*What you are asked to do*
The response must consist of the lines below from the one with "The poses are" through the one with "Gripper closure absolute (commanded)", exactly as they appear and with both ends kept.

*** Opening of Supplied data ***

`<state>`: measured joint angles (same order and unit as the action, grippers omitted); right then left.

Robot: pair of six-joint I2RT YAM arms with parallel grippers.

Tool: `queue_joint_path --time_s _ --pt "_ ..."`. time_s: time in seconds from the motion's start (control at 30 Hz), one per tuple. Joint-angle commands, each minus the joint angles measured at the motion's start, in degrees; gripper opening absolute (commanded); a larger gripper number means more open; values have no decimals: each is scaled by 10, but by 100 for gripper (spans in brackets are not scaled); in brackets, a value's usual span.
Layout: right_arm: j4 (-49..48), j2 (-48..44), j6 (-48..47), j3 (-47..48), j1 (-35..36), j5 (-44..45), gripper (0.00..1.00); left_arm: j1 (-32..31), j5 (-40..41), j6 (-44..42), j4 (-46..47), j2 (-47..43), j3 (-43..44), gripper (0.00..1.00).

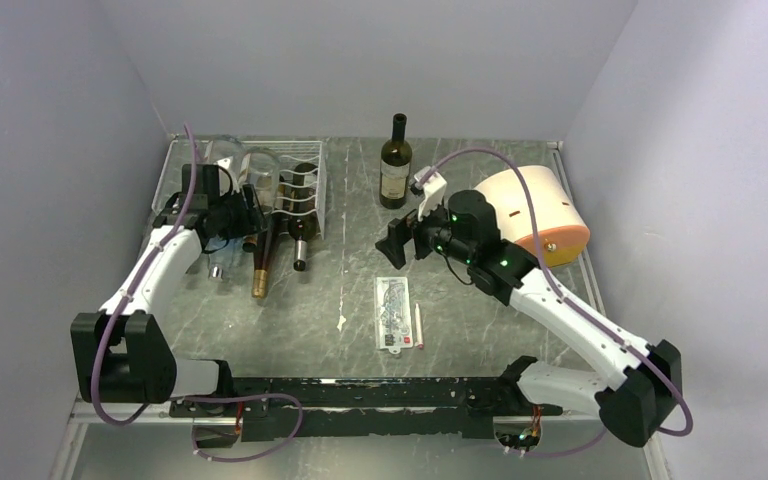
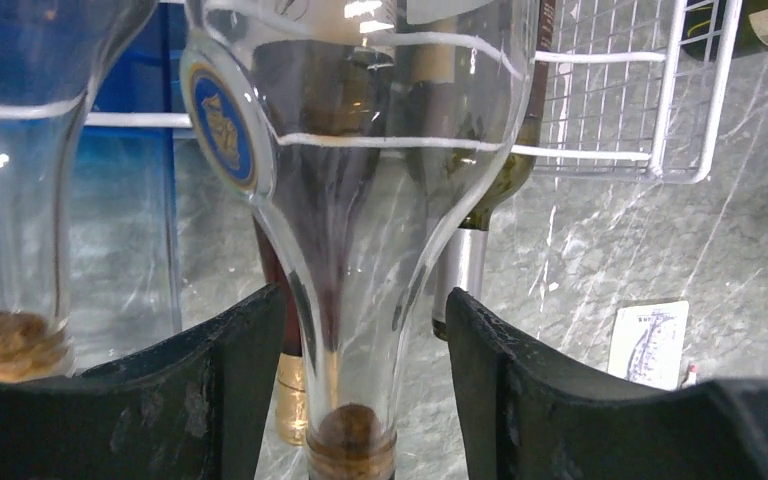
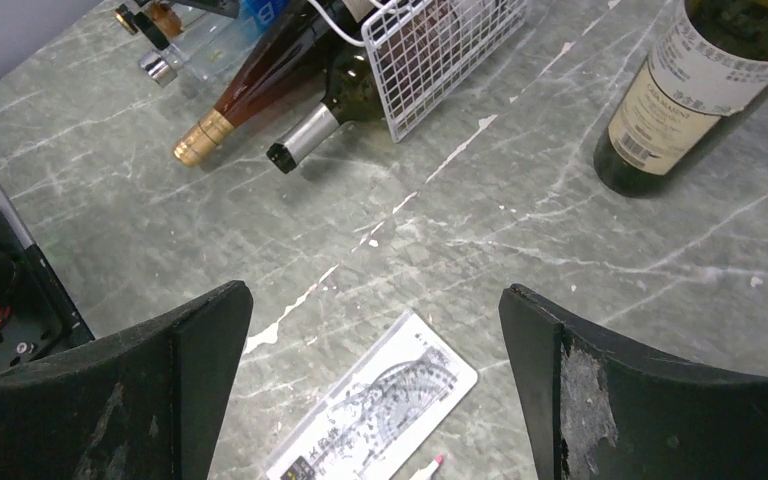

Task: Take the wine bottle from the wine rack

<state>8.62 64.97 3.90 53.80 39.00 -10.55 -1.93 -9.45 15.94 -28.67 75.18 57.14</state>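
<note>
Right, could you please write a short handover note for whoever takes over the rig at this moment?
Left hand: open, fingers either side of the neck of the clear bottle, not gripping.
Right hand: open, empty, above the table.
Wine rack: far left, holding the clear bottle and others, necks out.
A dark bottle stands upright off the rack.
Done: left hand lined up on the neck.
Left: close, pull the bottle out, set it down.
</note>
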Motion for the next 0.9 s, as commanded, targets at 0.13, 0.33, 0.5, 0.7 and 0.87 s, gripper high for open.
queue_joint_path --time_s 0.13,0.33,0.5,0.7,0.87 --pt "43 -63 5 -24 -1 31 100 19 -81 -4 70 21 -25 67" --pt "45 -57 8 -18 -1 31 100 30 -101 -6 82 25 -38 66" --pt "41 -52 14 -20 -1 29 100 44 -127 -10 94 24 -44 60" --pt "43 -53 18 -22 -1 35 100 51 -158 -9 99 25 -45 45" --pt "53 -51 19 -16 -1 41 100 54 -192 0 94 16 -36 32"
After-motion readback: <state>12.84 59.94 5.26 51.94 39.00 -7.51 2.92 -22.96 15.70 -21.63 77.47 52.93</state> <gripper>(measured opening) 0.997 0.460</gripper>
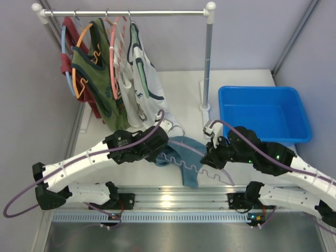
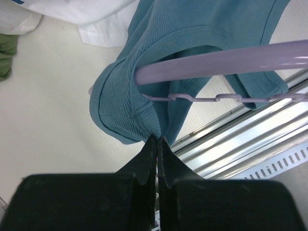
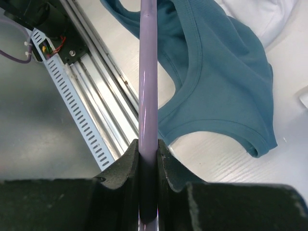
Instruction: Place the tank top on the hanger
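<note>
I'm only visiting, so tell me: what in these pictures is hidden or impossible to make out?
Overhead: the left jaws, covered by that arm's own wrist.
Left wrist view: the end of the hanger, covered by fabric of the tank top.
Right wrist view: the hanger's hook, nowhere in frame.
Overhead: the red garment on the rack, mostly behind the green top.

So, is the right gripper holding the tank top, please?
No, the right gripper clamps the hanger by its bar; the tank top is outside its jaws.
</note>
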Motion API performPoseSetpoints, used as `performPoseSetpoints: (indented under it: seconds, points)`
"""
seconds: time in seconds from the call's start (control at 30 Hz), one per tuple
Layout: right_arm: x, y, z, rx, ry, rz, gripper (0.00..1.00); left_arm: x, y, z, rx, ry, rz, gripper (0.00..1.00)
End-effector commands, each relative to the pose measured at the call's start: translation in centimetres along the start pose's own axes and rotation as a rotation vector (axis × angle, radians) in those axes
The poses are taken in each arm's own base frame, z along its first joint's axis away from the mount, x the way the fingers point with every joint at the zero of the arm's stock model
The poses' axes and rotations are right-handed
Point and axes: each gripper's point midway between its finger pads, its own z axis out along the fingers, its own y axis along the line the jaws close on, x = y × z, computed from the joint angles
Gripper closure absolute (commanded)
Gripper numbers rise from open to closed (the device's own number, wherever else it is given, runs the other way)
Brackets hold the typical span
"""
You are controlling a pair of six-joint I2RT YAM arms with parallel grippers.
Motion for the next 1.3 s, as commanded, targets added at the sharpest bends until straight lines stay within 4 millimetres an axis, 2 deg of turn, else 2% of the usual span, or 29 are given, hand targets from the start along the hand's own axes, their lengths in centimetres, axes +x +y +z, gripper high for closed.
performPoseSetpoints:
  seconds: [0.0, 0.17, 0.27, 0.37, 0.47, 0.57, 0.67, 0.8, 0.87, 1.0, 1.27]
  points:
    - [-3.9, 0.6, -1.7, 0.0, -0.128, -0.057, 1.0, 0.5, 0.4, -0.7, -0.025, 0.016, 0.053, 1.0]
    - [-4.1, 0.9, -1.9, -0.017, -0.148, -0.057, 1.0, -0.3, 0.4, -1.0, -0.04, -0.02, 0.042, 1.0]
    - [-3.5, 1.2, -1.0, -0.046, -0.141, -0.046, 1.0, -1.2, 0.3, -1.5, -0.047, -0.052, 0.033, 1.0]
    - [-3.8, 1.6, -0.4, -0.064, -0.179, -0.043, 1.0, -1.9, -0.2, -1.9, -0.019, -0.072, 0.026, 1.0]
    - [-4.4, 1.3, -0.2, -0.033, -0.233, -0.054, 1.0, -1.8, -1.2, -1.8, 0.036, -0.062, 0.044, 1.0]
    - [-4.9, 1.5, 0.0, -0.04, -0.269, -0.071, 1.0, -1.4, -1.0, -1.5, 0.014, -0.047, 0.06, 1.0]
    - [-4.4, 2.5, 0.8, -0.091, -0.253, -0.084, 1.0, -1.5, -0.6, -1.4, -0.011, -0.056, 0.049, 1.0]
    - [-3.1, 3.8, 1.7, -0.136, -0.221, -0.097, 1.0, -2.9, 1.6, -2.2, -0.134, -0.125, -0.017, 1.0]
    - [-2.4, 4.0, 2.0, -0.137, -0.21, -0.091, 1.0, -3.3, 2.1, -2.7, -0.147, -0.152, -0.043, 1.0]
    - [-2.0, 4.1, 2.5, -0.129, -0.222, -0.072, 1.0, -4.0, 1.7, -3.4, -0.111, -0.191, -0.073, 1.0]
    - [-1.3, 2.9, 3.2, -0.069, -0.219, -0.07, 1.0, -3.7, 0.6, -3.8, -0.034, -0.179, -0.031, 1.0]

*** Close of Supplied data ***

*Exercise answer*
The poses are taken in each arm's own base frame, z along its first joint's axis away from the mount, x the way the fingers point with every joint at the zero of the arm's stock model
The poses' axes and rotations are right-handed
Point and axes: each gripper's point midway between its finger pads, its own z axis out along the fingers, its own y axis along the line the jaws close on, x = y × z, computed from the joint angles
Gripper closure absolute (commanded)

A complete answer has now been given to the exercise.